Il est possible de tirer quelques leçons de cet épisode britannique :
Trop dépendre des voisins pour assurer son approvisionnement en électricité est dangereux, ils ne seront pas toujours là, et cela peut coûter très cher.
Trop procrastiner la construction des moyens de production nécessaires débouche inéluctablement sur la pénurie ou la décision de prolonger la durée de vie d’équipements (centrales à charbon et gaz ou nucléaire) que l’on voudrait stopper ou remplacer. Une alerte sévère pour la France en raison de l’effet falaise dû à la rapidité de construction du parc nucléaire actuel dont la fin de vie des réacteurs sera ipso facto très concentrée dans le temps. S’y prendre trop tard pour les remplacer est une garantie de gros problèmes à venir. Surtout lorsque les prévisions de besoins en électricité sont fortement revus à la hausse, avec l’électrification des transports et la décarbonation de l’ensemble de l’économie.
Le discours sur « il y a toujours du vent quelque part » ne se vérifie toujours pas. Les périodes de vent faible sur l’ensemble de l’Europe de l’ouest sont trop fréquentes et trop longues pour ne pas associer aux capacités éoliennes un back-up de puissance presque équivalente. C’est cher. et il faut y penser avant d’avoir détruit les capacités pilotables actuelles.

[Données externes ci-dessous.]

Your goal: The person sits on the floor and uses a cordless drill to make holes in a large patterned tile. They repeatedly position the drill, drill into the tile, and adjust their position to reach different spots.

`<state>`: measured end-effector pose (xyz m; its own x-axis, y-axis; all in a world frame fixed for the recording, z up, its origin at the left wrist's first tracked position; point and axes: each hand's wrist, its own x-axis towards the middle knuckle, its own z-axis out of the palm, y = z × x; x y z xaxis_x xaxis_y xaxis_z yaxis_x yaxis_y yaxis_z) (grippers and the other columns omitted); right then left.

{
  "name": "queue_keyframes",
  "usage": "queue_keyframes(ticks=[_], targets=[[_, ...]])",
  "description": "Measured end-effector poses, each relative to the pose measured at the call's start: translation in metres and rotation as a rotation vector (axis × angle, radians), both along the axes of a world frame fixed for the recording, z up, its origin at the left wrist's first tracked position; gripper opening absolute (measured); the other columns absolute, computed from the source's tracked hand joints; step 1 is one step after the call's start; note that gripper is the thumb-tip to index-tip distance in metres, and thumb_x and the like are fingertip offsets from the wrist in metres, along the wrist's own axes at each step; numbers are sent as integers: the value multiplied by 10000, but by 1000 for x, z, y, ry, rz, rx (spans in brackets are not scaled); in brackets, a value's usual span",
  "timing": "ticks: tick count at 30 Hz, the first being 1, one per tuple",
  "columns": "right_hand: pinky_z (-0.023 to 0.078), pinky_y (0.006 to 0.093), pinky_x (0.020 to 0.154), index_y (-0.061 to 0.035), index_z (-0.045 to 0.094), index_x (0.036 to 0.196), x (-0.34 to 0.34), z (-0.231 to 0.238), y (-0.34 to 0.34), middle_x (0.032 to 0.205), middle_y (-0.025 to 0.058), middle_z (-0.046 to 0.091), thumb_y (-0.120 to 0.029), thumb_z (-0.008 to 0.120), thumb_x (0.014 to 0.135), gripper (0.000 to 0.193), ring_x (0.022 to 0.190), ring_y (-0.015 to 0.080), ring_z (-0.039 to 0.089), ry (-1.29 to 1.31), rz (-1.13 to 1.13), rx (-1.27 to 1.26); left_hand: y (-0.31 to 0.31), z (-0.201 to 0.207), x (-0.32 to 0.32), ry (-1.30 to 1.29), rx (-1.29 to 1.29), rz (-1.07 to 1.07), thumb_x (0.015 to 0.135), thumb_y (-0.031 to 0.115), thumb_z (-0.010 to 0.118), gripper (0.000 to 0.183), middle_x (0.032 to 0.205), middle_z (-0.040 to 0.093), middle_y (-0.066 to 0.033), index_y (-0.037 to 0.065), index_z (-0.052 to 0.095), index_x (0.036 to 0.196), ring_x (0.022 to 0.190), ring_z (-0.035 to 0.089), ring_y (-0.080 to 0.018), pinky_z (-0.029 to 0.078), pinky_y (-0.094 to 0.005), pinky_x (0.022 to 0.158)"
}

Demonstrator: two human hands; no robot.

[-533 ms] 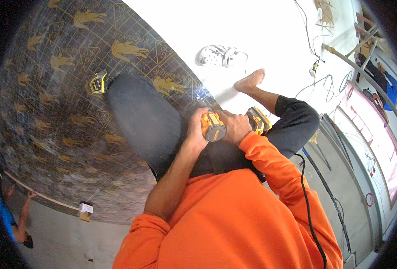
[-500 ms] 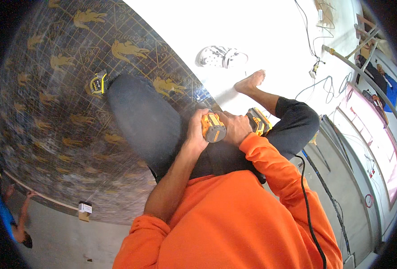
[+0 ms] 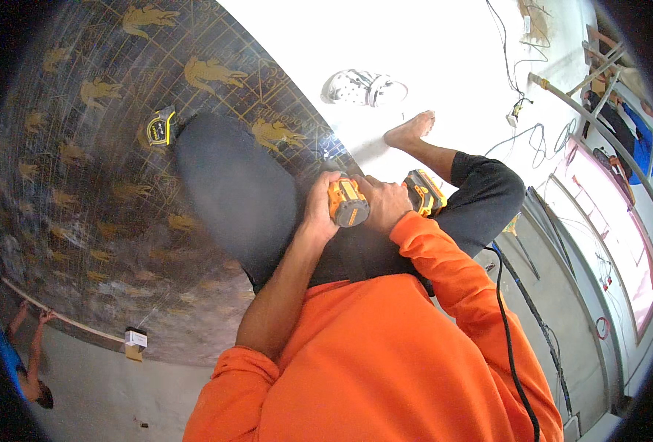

Sinon, c’est pénurie ou recours au gaz, voire au charbon.
Tant qu’on n’a pas de capacité de production non carbonée ou de stockage équivalent à l’arrêt de la production éolienne ou solaire (et des moyens de stockage garnis), ces périodes se traduisent par la remise en service de centrales à charbon et gaz. Comme l’indique cet article de Nature qui rend hommage à la chancelière Angela Merkel, cette dernière a sacrifié le climat au bénéfice des centrales à charbon et de l’importation de gaz russe.